▶ DATA SHOWN

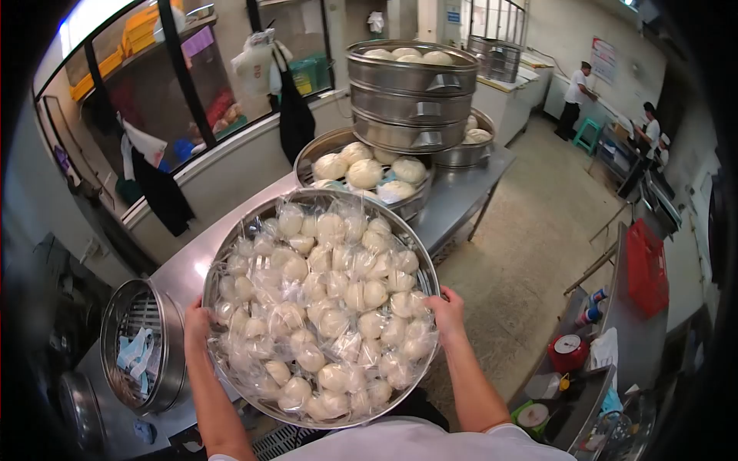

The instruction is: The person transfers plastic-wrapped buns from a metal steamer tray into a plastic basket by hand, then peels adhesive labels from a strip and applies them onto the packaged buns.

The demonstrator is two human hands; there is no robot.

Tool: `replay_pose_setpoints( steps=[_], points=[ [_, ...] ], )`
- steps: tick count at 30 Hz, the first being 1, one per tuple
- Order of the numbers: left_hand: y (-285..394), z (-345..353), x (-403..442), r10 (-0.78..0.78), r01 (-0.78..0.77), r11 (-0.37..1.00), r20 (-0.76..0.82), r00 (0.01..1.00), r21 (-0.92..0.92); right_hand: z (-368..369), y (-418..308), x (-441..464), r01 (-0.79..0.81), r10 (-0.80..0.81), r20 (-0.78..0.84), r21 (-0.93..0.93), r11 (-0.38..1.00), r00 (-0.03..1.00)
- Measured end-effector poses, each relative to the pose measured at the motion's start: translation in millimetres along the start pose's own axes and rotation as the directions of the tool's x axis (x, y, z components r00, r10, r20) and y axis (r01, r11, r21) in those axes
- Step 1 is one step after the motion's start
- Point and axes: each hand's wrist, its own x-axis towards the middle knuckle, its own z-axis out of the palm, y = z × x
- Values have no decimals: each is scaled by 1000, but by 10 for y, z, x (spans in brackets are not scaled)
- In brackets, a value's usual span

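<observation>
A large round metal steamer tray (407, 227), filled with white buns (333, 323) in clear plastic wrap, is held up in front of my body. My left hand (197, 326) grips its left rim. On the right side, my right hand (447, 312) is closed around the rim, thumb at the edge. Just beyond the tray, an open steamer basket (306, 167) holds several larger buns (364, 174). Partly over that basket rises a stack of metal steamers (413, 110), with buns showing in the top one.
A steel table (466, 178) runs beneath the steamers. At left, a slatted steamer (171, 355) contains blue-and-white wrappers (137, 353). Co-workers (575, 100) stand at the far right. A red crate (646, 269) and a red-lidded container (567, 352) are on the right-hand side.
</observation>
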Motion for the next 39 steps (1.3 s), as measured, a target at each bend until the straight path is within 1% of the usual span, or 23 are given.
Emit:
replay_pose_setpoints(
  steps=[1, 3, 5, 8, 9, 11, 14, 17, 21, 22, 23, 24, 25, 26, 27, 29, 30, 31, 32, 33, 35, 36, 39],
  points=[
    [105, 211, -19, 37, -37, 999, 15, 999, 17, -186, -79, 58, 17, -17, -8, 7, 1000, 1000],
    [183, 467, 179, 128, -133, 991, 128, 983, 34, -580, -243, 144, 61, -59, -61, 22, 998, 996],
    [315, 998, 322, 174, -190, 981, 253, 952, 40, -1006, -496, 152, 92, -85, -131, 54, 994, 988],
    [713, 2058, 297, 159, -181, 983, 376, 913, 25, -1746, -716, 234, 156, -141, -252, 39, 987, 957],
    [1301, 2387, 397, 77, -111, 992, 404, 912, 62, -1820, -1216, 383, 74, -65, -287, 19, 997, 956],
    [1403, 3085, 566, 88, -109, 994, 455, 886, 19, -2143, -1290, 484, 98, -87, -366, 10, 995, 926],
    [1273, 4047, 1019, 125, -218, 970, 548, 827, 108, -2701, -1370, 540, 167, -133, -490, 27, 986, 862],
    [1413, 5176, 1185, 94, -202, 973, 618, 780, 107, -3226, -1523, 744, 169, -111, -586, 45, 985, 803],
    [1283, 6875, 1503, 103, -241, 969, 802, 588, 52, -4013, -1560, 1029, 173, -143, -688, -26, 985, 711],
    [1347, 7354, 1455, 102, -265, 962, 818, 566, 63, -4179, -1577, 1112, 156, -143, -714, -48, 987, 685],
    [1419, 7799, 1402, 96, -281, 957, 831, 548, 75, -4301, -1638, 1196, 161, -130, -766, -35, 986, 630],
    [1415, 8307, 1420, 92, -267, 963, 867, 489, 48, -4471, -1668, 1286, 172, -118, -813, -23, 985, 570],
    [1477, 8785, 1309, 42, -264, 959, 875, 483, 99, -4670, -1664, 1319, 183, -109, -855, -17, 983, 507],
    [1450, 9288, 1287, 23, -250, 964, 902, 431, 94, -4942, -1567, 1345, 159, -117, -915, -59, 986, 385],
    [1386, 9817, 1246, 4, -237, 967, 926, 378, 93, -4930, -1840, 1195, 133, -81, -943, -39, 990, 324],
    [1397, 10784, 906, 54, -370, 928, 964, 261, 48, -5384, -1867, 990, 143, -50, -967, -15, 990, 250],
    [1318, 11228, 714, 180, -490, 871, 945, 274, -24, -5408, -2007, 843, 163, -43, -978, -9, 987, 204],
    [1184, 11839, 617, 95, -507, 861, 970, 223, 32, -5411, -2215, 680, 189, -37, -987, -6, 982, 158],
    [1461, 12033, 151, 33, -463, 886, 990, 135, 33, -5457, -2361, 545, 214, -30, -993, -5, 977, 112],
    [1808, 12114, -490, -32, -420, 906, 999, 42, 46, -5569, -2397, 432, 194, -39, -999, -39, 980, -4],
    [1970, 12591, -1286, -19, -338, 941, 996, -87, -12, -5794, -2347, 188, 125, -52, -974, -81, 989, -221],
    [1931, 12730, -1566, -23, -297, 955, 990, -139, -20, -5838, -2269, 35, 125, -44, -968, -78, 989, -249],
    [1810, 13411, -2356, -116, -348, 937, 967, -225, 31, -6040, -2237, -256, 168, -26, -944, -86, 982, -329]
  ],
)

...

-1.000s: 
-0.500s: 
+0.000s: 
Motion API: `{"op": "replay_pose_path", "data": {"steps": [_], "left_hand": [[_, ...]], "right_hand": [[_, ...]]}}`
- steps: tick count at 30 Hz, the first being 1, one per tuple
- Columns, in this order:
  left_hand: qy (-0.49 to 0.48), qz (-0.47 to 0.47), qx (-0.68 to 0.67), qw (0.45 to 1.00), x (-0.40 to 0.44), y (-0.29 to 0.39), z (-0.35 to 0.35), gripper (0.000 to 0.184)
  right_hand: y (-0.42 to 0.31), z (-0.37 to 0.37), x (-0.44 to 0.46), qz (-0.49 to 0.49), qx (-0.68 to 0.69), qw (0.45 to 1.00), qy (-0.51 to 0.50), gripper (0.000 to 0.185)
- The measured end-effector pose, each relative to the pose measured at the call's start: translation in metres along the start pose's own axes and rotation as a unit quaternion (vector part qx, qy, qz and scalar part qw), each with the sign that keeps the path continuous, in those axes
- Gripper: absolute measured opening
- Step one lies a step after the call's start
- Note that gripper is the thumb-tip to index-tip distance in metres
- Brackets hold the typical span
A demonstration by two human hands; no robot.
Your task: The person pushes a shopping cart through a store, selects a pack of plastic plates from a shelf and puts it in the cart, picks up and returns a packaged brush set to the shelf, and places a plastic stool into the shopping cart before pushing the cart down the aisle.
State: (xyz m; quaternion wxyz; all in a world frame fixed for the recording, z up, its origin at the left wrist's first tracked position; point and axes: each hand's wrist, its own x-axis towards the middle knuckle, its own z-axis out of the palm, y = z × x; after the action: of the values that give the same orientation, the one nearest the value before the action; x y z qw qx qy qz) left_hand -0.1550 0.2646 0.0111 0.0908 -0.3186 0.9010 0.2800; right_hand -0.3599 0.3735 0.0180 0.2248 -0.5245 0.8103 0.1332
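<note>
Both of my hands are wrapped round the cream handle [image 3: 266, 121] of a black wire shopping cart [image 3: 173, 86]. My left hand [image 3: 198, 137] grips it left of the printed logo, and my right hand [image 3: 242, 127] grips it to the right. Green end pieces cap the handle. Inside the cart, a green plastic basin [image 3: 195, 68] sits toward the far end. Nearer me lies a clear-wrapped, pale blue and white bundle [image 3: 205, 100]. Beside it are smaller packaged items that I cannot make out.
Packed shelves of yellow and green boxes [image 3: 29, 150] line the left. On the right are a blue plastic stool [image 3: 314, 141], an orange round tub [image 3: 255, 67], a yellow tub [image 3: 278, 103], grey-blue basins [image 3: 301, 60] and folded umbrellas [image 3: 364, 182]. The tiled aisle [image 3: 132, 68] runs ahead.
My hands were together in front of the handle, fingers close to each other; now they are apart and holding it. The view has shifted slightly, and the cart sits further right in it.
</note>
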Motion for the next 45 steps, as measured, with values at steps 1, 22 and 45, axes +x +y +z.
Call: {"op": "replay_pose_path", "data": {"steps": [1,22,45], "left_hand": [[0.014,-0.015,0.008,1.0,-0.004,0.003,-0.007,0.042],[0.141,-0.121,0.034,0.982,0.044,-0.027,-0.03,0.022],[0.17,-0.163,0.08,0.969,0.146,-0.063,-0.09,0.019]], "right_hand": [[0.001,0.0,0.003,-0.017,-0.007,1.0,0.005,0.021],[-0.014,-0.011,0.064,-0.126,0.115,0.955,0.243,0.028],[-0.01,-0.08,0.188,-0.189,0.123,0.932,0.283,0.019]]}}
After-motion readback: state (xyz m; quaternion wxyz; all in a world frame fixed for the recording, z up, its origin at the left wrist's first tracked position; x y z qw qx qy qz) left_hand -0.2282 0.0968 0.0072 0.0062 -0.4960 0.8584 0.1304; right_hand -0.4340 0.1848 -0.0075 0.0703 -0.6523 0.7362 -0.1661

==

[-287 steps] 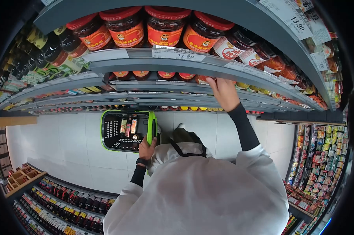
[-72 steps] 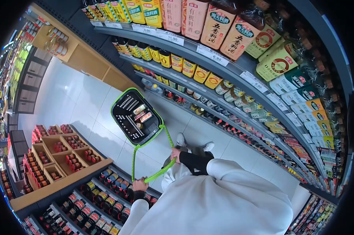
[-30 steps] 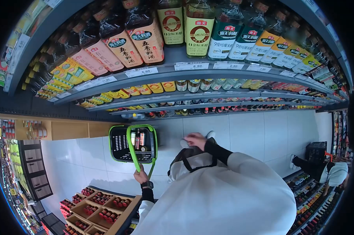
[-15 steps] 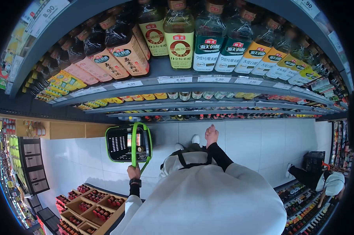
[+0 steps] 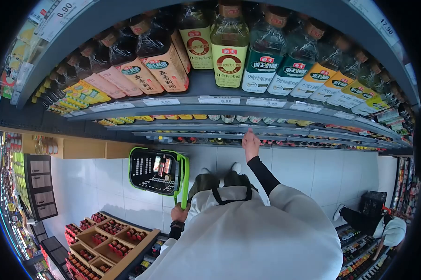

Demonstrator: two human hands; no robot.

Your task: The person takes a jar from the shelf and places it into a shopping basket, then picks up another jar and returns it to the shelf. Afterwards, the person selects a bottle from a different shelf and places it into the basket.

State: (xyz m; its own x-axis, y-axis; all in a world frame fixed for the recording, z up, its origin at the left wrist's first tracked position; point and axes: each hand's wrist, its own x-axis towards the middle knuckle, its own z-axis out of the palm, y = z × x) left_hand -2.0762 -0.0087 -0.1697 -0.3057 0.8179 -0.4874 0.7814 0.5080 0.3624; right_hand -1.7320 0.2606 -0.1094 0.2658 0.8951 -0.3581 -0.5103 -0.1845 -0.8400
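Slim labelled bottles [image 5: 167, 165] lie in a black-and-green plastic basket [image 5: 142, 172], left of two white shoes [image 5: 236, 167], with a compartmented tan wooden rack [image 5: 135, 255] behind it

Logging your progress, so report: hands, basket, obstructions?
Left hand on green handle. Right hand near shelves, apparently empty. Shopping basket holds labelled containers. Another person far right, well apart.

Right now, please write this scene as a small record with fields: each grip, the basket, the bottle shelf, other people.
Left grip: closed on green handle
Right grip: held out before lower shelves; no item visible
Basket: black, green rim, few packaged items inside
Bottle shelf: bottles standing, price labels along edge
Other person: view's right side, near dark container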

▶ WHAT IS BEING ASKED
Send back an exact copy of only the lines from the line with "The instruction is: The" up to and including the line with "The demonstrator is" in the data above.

▶ ANSWER BELOW
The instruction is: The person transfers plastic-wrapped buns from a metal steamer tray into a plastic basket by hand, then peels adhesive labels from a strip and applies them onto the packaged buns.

The demonstrator is two human hands; there is no robot.

No part of the exercise remains open.